**Instructions for the task:**
Locate the lines of the listing below that hold "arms", then copy each of them.

*** Opening of Dataset section ***

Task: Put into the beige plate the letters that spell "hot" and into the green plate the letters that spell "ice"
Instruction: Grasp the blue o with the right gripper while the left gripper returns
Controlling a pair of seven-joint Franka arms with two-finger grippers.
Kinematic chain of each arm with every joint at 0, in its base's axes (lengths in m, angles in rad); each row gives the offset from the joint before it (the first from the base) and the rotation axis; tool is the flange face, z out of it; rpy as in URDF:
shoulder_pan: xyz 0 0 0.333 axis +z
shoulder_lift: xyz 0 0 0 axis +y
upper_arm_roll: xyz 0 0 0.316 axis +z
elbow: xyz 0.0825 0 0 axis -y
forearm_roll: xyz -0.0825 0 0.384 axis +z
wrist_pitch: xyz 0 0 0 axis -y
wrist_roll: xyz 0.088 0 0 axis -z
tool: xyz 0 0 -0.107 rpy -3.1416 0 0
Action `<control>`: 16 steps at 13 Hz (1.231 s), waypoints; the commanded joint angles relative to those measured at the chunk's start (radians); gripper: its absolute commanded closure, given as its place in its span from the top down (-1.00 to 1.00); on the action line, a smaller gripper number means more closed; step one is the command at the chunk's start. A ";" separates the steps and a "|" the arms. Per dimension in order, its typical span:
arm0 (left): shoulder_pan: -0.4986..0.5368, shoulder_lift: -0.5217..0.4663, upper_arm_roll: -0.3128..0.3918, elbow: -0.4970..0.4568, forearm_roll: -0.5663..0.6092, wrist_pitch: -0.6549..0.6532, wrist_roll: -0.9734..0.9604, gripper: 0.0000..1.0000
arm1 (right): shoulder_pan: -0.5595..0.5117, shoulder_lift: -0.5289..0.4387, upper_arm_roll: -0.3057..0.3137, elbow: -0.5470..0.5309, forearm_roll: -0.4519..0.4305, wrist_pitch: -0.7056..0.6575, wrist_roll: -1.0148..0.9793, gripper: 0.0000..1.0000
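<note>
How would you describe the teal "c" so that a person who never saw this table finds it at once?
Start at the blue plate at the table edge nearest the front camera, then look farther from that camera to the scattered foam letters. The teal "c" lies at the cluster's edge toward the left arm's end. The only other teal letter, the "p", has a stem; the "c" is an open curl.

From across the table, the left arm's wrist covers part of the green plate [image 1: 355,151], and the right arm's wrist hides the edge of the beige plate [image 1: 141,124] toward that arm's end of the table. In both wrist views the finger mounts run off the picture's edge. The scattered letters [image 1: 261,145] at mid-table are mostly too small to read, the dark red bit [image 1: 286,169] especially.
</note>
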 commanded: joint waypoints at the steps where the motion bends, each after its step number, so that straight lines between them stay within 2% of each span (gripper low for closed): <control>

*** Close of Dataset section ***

**Solution to the exercise:**
Controlling a pair of seven-joint Franka arms with two-finger grippers.
Action `<control>`: 16 steps at 13 Hz (1.231 s), waypoints; the commanded joint angles relative to those measured at the chunk's start (radians); gripper: its absolute commanded closure, given as its place in its span from the top down (-1.00 to 1.00); on the action line, a smaller gripper number means more closed; step one is the command at the chunk's start. A ";" separates the steps and a "|" the arms. Per dimension in order, its typical span:

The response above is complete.